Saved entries
=== Section Start ===
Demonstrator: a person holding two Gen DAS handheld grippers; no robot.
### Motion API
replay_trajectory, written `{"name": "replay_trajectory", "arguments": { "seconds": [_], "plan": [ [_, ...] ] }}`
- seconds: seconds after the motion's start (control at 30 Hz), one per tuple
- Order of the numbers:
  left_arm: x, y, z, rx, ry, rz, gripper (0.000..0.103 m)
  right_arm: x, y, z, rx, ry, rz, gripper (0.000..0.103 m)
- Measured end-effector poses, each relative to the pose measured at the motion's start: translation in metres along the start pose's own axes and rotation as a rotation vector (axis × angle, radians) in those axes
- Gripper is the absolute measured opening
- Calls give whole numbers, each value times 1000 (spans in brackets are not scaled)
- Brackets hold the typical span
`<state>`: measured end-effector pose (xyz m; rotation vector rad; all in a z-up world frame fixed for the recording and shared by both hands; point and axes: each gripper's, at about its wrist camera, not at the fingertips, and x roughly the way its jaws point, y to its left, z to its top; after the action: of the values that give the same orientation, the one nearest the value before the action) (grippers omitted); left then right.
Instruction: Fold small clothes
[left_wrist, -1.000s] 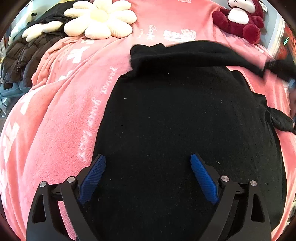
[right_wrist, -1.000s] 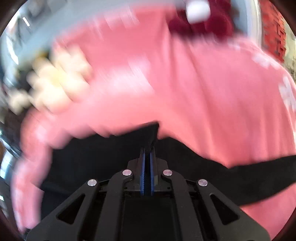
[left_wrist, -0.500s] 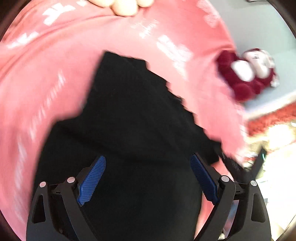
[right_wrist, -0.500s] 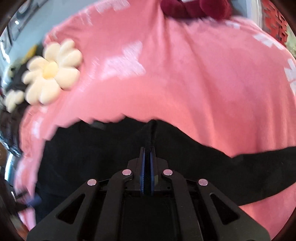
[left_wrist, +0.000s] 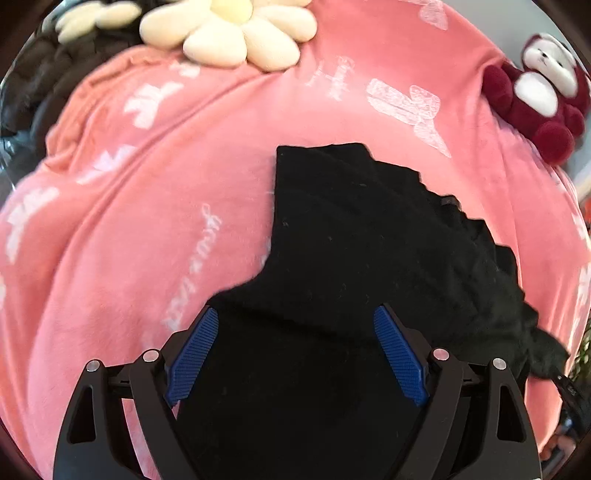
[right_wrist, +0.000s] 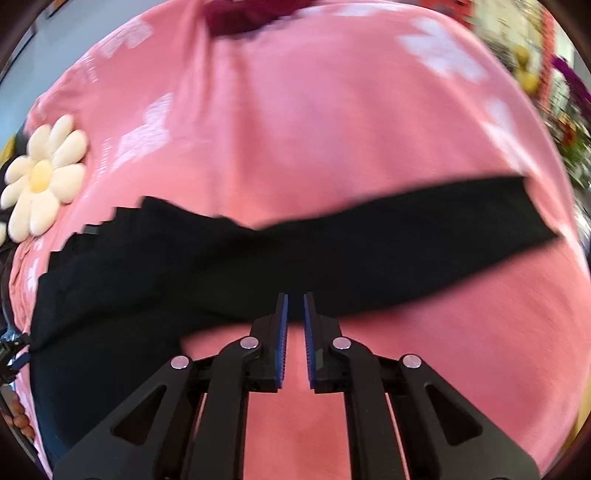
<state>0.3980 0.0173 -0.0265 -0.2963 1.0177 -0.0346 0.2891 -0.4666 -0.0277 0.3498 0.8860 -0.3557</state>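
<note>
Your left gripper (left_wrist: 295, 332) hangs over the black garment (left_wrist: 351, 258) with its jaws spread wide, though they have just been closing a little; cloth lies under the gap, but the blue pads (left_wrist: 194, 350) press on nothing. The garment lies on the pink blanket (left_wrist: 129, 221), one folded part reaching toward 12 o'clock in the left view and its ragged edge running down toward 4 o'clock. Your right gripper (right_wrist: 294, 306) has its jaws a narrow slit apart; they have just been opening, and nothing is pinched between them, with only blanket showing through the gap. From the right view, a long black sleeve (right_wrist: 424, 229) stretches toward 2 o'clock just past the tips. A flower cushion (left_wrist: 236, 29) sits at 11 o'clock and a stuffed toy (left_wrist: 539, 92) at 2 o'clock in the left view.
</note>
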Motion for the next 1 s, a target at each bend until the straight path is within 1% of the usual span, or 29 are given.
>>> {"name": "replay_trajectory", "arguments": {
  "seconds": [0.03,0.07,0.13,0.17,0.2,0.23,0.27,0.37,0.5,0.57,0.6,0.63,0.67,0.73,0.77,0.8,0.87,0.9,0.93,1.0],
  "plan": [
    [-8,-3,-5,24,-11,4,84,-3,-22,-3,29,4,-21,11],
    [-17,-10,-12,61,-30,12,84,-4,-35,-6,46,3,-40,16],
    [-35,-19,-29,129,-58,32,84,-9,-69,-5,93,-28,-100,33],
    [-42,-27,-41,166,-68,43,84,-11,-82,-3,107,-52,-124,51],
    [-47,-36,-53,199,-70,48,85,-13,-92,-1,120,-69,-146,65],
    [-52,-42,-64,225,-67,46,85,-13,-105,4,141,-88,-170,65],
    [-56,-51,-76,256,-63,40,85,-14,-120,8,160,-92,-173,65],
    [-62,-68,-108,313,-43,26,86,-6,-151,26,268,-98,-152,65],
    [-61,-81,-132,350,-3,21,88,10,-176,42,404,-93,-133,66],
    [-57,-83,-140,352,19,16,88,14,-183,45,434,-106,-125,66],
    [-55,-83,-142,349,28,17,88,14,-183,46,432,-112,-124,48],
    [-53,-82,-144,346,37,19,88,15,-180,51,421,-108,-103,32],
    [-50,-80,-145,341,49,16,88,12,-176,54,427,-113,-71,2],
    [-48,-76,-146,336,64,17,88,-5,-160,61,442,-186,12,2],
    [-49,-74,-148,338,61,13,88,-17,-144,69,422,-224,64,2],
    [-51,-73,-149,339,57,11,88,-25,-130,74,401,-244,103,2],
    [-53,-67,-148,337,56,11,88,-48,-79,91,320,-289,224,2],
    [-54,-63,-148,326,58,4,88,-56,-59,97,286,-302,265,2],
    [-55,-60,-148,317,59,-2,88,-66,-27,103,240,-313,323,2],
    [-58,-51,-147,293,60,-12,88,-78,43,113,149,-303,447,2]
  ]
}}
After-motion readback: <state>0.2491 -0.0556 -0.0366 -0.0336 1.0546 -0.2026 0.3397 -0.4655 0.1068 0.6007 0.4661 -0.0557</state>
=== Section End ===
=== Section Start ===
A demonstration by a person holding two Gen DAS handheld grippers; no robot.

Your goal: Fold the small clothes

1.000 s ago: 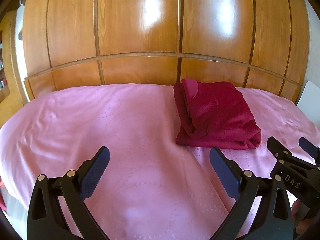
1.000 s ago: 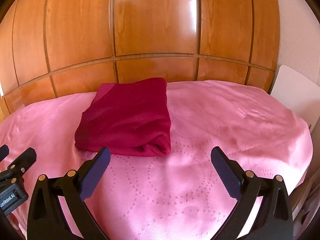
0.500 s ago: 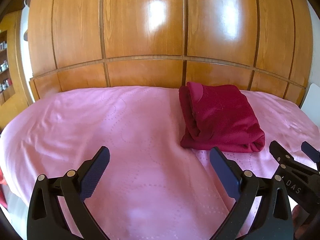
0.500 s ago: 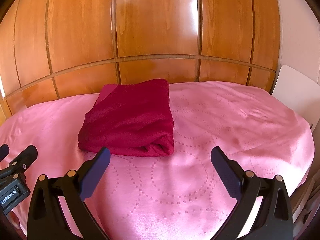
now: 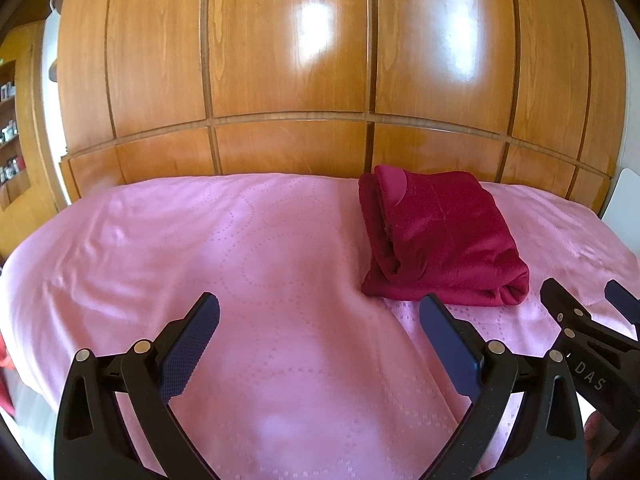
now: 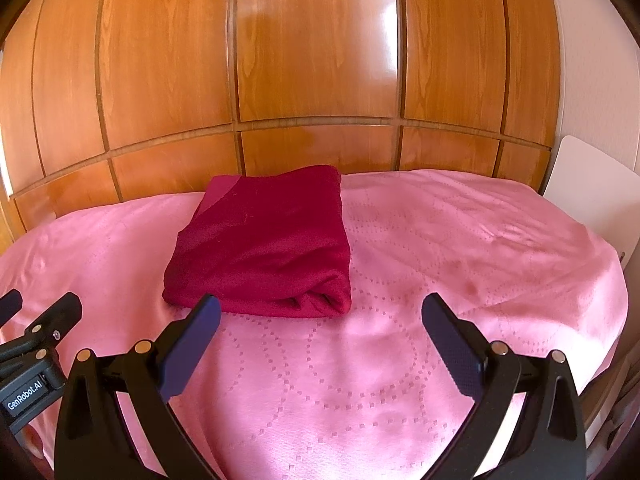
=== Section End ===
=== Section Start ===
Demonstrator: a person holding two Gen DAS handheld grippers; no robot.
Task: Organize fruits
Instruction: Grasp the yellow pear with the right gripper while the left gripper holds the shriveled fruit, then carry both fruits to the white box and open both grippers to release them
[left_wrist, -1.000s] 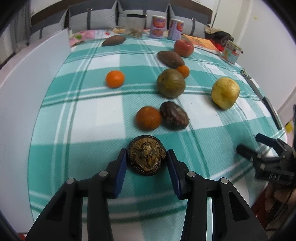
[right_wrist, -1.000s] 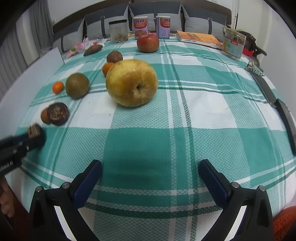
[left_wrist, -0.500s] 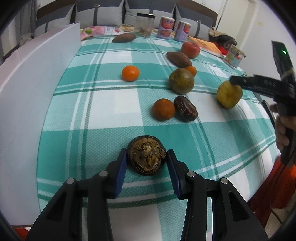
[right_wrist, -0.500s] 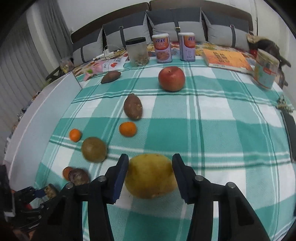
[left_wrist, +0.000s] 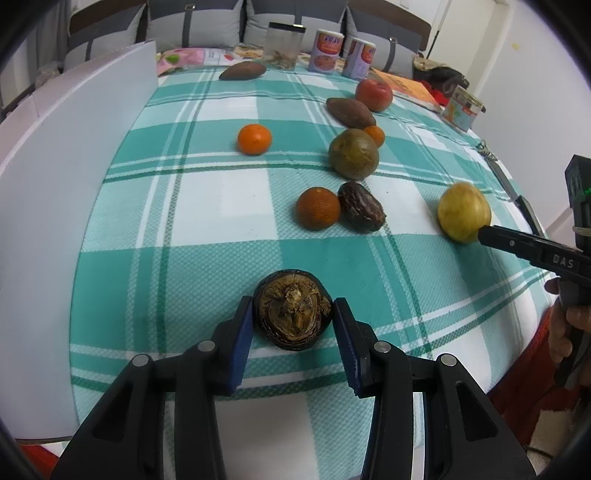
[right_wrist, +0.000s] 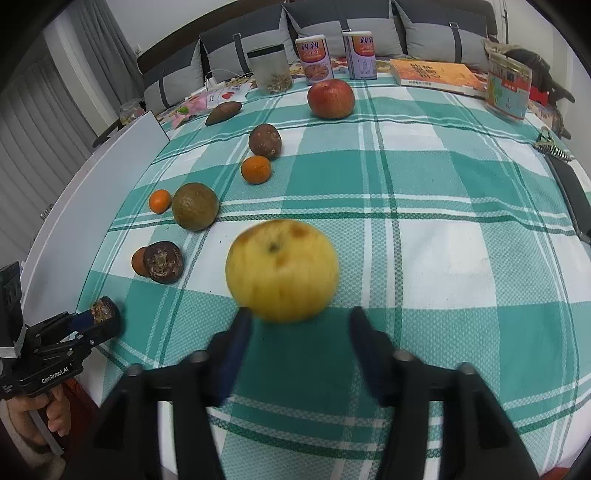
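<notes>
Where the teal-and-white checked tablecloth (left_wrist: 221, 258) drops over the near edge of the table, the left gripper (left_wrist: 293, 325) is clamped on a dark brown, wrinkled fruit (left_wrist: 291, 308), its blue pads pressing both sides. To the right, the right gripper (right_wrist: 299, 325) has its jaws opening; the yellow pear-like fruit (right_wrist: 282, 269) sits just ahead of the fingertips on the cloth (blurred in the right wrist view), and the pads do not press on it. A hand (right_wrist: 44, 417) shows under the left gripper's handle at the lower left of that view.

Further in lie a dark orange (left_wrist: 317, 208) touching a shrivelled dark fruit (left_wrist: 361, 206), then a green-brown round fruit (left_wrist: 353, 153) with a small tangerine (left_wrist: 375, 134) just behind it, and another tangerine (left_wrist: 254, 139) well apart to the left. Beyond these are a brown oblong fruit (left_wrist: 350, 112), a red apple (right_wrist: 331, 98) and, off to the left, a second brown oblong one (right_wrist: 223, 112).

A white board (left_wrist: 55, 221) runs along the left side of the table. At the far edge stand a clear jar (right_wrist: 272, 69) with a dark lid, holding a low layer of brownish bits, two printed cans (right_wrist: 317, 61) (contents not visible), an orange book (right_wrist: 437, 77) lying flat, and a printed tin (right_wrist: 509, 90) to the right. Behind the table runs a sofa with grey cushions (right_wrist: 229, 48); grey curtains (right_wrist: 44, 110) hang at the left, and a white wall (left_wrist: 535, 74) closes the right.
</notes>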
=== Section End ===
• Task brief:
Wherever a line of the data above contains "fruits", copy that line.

• Response area:
Task: Organize fruits
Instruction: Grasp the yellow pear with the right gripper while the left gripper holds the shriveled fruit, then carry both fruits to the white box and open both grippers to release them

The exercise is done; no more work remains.